* [TASK DIRECTIONS] Set down the material exactly. Keep every line.
PROVIDED MATERIAL Block Start
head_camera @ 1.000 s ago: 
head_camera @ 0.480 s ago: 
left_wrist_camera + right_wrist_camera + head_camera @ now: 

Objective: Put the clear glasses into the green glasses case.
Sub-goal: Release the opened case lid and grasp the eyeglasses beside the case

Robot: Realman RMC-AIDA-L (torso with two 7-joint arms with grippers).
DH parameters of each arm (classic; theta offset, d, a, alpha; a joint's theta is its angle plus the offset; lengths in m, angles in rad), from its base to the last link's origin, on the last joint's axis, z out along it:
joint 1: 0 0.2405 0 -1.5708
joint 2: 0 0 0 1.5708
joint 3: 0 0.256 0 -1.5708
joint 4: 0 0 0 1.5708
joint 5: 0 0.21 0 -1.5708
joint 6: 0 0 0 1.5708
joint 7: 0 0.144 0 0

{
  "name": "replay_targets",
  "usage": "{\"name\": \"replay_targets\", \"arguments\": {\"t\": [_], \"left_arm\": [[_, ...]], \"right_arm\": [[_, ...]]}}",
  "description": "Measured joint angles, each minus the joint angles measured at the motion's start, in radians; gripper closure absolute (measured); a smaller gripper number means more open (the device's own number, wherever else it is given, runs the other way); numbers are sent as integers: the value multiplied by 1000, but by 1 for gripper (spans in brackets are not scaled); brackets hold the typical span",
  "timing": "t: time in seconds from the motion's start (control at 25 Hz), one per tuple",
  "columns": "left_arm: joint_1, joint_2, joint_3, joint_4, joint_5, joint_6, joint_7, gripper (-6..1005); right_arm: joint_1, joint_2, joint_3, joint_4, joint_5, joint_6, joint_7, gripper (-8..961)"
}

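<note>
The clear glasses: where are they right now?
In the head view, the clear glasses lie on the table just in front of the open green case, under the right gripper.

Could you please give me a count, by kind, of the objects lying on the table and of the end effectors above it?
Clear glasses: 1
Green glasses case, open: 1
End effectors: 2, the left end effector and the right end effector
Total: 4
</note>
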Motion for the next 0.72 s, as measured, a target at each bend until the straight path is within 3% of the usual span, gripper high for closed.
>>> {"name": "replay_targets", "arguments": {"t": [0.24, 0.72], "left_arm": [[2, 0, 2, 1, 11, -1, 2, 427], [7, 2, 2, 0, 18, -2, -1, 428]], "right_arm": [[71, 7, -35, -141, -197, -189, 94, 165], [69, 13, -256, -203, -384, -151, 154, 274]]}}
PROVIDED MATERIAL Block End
* [YOUR SOLUTION]
head_camera @ 1.000 s ago: 
head_camera @ 0.480 s ago: 
left_wrist_camera + right_wrist_camera + head_camera @ now: 

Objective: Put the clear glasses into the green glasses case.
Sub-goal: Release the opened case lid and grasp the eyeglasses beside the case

Robot: Realman RMC-AIDA-L (torso with two 7-joint arms with grippers).
DH parameters of each arm (classic; theta offset, d, a, alpha; a joint's theta is its angle plus the offset; lengths in m, angles in rad), from its base to the last link's origin, on the last joint's axis, z out along it:
joint 1: 0 0.2405 0 -1.5708
joint 2: 0 0 0 1.5708
joint 3: 0 0.256 0 -1.5708
joint 4: 0 0 0 1.5708
joint 5: 0 0.21 0 -1.5708
joint 6: 0 0 0 1.5708
joint 7: 0 0.144 0 0

{
  "name": "replay_targets",
  "usage": "{\"name\": \"replay_targets\", \"arguments\": {\"t\": [_], \"left_arm\": [[_, ...]], \"right_arm\": [[_, ...]]}}",
  "description": "Measured joint angles, each minus the joint angles measured at the motion's start, in radians; gripper closure absolute (measured); a smaller gripper number means more open (the device's own number, wherever else it is given, runs the other way); numbers are sent as integers: the value multiplied by 1000, but by 1 for gripper (spans in brackets are not scaled); brackets hold the typical span",
  "timing": "t: time in seconds from the motion's start (control at 25 Hz), one per tuple",
  "columns": "left_arm: joint_1, joint_2, joint_3, joint_4, joint_5, joint_6, joint_7, gripper (-6..1005); right_arm: joint_1, joint_2, joint_3, joint_4, joint_5, joint_6, joint_7, gripper (-8..961)"
}

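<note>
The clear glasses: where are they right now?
In the head view, the clear glasses lie on the table just in front of the open green case, under the right gripper.

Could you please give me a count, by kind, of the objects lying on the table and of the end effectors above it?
Clear glasses: 1
Green glasses case, open: 1
End effectors: 2, the left end effector and the right end effector
Total: 4
</note>
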Motion for the next 0.72 s, as measured, a target at each bend until the straight path is within 3% of the usual span, gripper high for closed.
>>> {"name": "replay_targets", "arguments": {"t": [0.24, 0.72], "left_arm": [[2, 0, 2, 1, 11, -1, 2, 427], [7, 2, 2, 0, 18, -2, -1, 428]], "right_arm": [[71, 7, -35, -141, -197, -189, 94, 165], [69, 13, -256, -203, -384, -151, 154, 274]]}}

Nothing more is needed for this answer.